Injuries suck. Plain and simple.
Last month, I sprained my foot while teaching a boot camp class. It was my own fault; I was doing some high knee drills and came down into a divet in the ground. Rolled my ankle and heard an entire class of people go “WOAH!” and cringe. It didn’t feel too bad at the time though. I finished teaching on it and took two weeks off and tried to get back to a normal workout routine. The ankle portion never hurt – just the outside and top of my foot were in a lot of pain. But it gradually was getting better and I even did a 5K two weeks ago and felt pretty good while running!
Unfortunately, when I started getting arch pain a week or two ago, I knew it still wasn’t fully healed yet. I ended up getting a doctor’s appointment a few days ago. In addition to the ligaments that were stretched on the outside of my foot and top of my foot from the roll, the way that I had self-adjusted my gait (not purposefully, of course, but in order to avoid pain when walking initially) had now caused plantar fasciitis.
In addition to that, my knees had been bothering me the last few months – pretty much since a month or so after Devon was born. At first I thought it was related to the extra post-baby weight, but at this point I’m only about 5 lbs away from my normal weight and it didn’t seem to be improving. So the doc took a look at those as well, and I have some ligament laxity and inflammation. Ironically I never had any knee issues during pregnancy (or ever before then), but she thinks it’s a postpartum issue that will likely last until I stop breastfeeding.
All in all, I feel like my body is falling apart at 30. I know I’m exaggerating, but it’s really frustrating to have to slow things down again when I was finally getting back into my longer distance runs and regular workout routine. I had gotten back up to 8 miles of running and was feeling great. These setbacks mean Rock N Roll Brooklyn this month is officially off the table (though I hope some of you will get out there and kick butt at that race!).

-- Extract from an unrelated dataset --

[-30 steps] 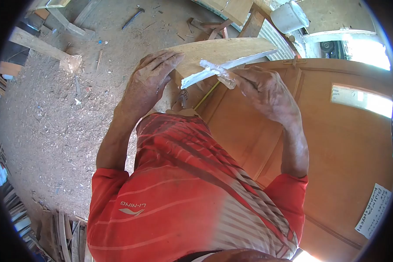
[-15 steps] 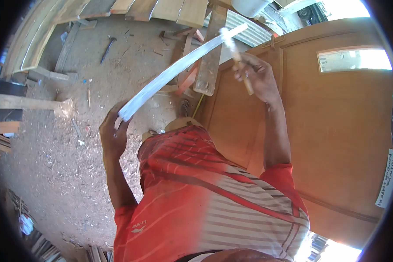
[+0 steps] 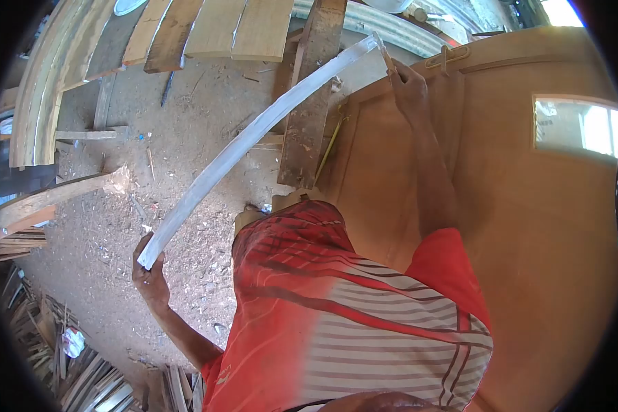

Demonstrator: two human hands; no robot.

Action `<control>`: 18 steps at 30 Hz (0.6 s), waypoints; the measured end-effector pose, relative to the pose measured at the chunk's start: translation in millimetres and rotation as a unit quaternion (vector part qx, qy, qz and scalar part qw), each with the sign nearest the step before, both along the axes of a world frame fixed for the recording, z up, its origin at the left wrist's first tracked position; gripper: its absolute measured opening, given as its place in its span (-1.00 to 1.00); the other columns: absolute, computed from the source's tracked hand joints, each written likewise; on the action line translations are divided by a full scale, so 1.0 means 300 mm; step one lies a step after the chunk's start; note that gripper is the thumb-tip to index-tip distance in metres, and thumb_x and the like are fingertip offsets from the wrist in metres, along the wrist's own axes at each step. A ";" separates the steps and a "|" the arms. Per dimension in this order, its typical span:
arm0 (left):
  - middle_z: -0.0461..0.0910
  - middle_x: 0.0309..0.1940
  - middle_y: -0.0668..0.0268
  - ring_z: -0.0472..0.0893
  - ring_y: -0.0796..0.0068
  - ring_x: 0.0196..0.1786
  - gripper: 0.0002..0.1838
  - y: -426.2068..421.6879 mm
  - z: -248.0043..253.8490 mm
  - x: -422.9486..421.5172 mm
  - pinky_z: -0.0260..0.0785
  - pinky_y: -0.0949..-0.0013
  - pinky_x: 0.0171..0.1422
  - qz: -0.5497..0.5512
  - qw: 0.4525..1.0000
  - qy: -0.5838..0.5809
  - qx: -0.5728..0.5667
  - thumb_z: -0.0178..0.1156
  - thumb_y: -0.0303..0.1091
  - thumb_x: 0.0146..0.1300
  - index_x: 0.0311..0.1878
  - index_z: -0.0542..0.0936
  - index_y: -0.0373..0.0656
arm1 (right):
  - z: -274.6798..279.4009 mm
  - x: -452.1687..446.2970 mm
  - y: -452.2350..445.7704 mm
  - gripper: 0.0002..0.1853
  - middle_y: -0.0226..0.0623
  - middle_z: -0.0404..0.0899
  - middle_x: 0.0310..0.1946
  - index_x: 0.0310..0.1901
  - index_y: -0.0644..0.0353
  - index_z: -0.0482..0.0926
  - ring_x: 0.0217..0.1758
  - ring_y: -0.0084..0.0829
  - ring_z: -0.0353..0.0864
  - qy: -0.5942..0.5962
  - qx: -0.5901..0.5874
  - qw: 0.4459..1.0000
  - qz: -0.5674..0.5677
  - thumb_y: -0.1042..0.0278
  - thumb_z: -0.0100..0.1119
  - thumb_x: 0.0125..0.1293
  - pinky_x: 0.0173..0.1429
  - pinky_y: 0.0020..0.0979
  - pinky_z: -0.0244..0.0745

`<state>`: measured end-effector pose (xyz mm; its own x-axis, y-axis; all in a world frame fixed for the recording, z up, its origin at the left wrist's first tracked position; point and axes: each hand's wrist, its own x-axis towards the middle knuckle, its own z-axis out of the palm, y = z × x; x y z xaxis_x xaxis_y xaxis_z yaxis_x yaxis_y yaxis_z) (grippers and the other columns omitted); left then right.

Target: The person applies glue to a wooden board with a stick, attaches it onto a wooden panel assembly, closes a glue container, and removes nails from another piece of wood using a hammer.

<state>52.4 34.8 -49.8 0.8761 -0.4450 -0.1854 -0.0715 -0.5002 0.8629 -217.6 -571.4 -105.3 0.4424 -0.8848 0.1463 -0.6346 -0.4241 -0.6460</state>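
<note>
A long wooden strip (image 3: 248, 137), its face coated white, slants across the view, looking curved through the wide lens. My left hand (image 3: 151, 276) is closed around its lower end, thumb on one edge and fingers on the other. At the upper end, my right hand (image 3: 409, 84) grips a paintbrush (image 3: 386, 58) by its handle. The brush tip touches or nearly touches the strip's far end; I cannot tell which. My right fingers are partly hidden behind the back of the hand.
A large brown wooden door (image 3: 515, 226) stands along my right. Ahead are a dark plank (image 3: 312, 103) and several light boards (image 3: 216, 31). Stacked boards (image 3: 41, 103) lie at the far left. Wood scraps (image 3: 89, 378) are heaped at lower left, and debris covers the floor (image 3: 192, 226).
My left hand has moved down and left with the strip's lower end. The paintbrush in my right hand has shifted up and right to the strip's far tip. My view has also shifted.
</note>
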 end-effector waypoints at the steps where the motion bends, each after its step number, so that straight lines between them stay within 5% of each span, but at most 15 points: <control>1: 0.60 0.30 0.19 0.53 0.29 0.37 -0.48 -0.001 0.004 -0.005 0.36 0.19 0.51 0.013 1.000 0.009 -0.006 0.30 -0.70 0.30 0.34 0.57 -0.25 | -0.017 0.004 -0.001 -0.57 -0.06 0.77 -0.15 0.27 0.10 0.69 -0.15 -0.18 0.76 -0.011 -0.022 1.000 0.004 0.29 0.20 0.40 0.00 -0.13 0.58; 4: 0.58 0.32 0.19 0.51 0.28 0.40 -0.48 -0.002 0.018 -0.013 0.42 0.22 0.49 0.028 0.999 0.031 -0.017 0.28 -0.73 0.29 0.33 0.58 -0.24 | -0.028 0.013 0.024 -0.56 -0.08 0.72 -0.06 0.32 0.06 0.65 -0.01 -0.12 0.71 0.029 -0.057 0.998 0.009 0.29 0.23 0.42 0.08 -0.12 0.57; 7: 0.56 0.34 0.17 0.50 0.26 0.42 -0.47 0.016 0.019 -0.001 0.46 0.23 0.48 0.028 0.998 0.044 -0.036 0.28 -0.73 0.29 0.33 0.58 -0.20 | -0.046 0.006 0.065 -0.61 -0.14 0.66 -0.08 0.27 0.03 0.68 -0.02 -0.17 0.69 0.095 -0.270 0.954 0.089 0.32 0.25 0.44 0.07 -0.20 0.57; 10: 0.55 0.34 0.16 0.50 0.26 0.43 -0.47 0.025 0.004 0.020 0.48 0.23 0.47 0.016 0.998 0.041 -0.045 0.29 -0.71 0.29 0.33 0.59 -0.17 | 0.017 0.010 0.191 -0.66 -0.13 0.66 -0.10 0.22 0.07 0.69 -0.06 -0.14 0.69 0.007 -0.165 0.971 0.170 0.38 0.25 0.45 0.06 -0.20 0.58; 13: 0.57 0.33 0.16 0.50 0.28 0.43 -0.48 0.029 0.003 0.022 0.48 0.21 0.48 -0.008 0.998 0.026 -0.054 0.30 -0.67 0.31 0.34 0.59 -0.14 | 0.030 0.005 0.153 -0.66 -0.12 0.67 -0.06 0.22 0.10 0.69 -0.04 -0.13 0.70 0.038 -0.124 0.991 0.031 0.40 0.22 0.46 0.08 -0.19 0.58; 18: 0.57 0.34 0.19 0.49 0.29 0.43 -0.50 0.025 0.009 0.028 0.44 0.19 0.50 0.013 0.998 0.054 -0.042 0.33 -0.60 0.33 0.34 0.60 -0.13 | -0.001 0.014 0.006 -0.65 -0.11 0.68 -0.03 0.24 0.11 0.69 -0.03 -0.12 0.71 0.027 -0.123 0.991 0.052 0.42 0.21 0.46 0.06 -0.19 0.59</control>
<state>60.7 42.4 -47.2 0.8643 -0.4405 -0.2429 0.0366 -0.4265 0.9037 -213.4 -569.7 -105.5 0.5432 -0.7737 0.3260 -0.6095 -0.6305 -0.4806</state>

I guess the good news is I can still exercise, I’ve just got to modify a bunch of stuff, wrap/brace my ankle and foot for a while, and avoid certain exercises that are going to cause more stress on my knees. I also have some meds to help decrease the knee inflammation. And of course, focusing on Vitamin D/calcium for bones, as well as omega-3s for joint health. Bring on the sunlight, calcium-fortified OJ, and fish!

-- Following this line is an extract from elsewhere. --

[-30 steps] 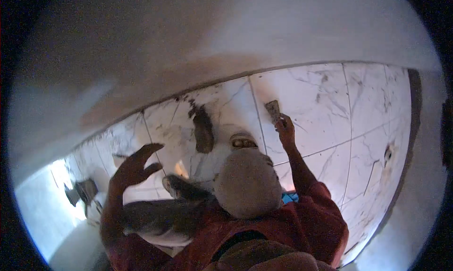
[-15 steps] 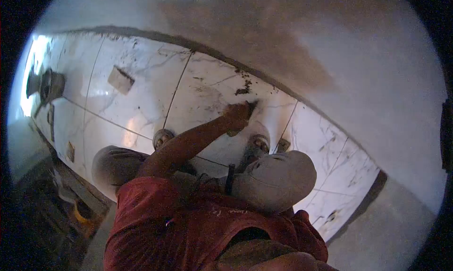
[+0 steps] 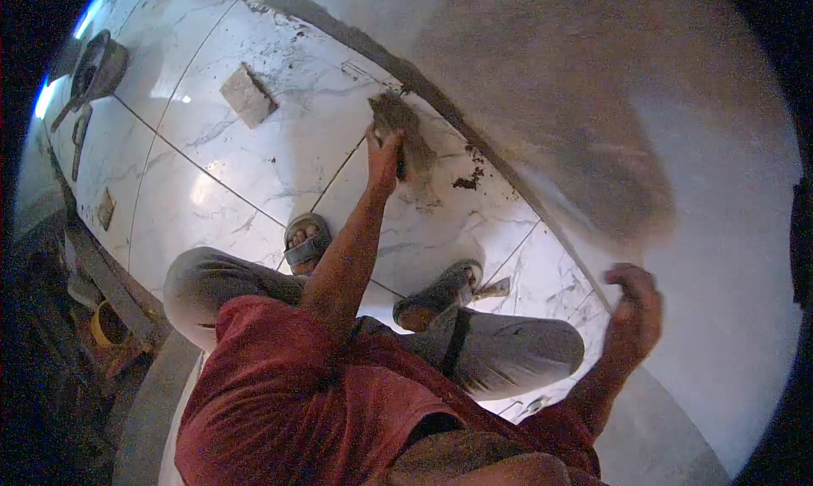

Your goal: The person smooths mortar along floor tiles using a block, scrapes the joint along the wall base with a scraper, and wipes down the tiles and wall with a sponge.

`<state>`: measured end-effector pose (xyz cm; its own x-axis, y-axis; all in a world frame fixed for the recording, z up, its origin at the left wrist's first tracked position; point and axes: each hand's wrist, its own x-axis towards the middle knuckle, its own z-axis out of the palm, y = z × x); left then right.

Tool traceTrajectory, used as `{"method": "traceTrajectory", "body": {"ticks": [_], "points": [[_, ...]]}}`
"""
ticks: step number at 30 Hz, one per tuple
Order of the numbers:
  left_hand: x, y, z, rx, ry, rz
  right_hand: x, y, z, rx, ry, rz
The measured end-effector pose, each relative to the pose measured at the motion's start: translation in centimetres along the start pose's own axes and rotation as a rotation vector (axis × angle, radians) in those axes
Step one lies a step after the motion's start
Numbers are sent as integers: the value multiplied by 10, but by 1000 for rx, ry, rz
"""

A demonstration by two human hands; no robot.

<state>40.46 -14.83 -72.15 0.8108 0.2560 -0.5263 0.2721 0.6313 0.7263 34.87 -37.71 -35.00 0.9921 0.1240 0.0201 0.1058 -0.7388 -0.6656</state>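
My left hand [image 3: 385,157] is closed around a dark brown, brush-like tool [image 3: 400,126], low over the marble-patterned floor tiles [image 3: 347,198]. Blur and poor light hide the tool's exact kind. Near its lower end lie dark crumbs of dirt [image 3: 468,179], along the foot of the wall. On the right, my right hand [image 3: 633,312] is raised beside the wall, slightly blurred, with its fingers loosely bent and nothing visible in them.
A pale, block-like piece [image 3: 248,96] lies on the tiles. Farther left stands a dark pan-like container [image 3: 100,67]. Beside my right sandal [image 3: 440,298] is a small flat piece [image 3: 493,289]. The plastered wall [image 3: 720,190] runs along the right.
My left hand has moved up and left along the tiles with the tool. My right hand has come into view by the wall. The view has turned.
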Motion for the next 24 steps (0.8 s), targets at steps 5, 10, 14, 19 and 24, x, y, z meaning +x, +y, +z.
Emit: {"method": "traceTrajectory", "body": {"ticks": [5, 10, 14, 19, 24], "points": [[64, 1, -1, 729, 352, 439, 11, 10, 80, -115, -446, -369], [-9, -39, 53, 880, 72, 356, -1, 23, 79, -105, -396, -328], [-126, -131, 86, 1113, -593, 358, -4, 25, 74, -164, -319, -392], [-112, -276, 112, 1410, -1132, 1189, -10, 10, 67, -217, -431, -341], [-3, -189, 92, 1491, -1277, 1310, -15, 12, 62, -275, -429, -406]]}}
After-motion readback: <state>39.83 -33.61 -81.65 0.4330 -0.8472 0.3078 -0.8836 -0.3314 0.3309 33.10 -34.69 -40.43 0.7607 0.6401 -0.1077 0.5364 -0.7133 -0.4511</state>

My blogger friend Lora wrote a great post this weekend about seeing the positive side of injuries – taking time to slow down and reconnect with yourself and other interests, and gaining an appreciation of your love of running and other exercise so much more. I want to be Zen like Lora but right now I’m just annoyed with it all, haha. But I swear, I’m going to try to see this positive angle!
I’m going to try to follow modifications as much as possible the next month or two so that I can come back in 2016 as strong as ever. Last year was my best race year yet, with PRs in the 5K and sprint triathlon (including two podiums in my athena division). I’d love for next year to be even better than that!
Share with me: Have you ever had an injury derail your training plan? How did you handle it? How did you keep your spirits up?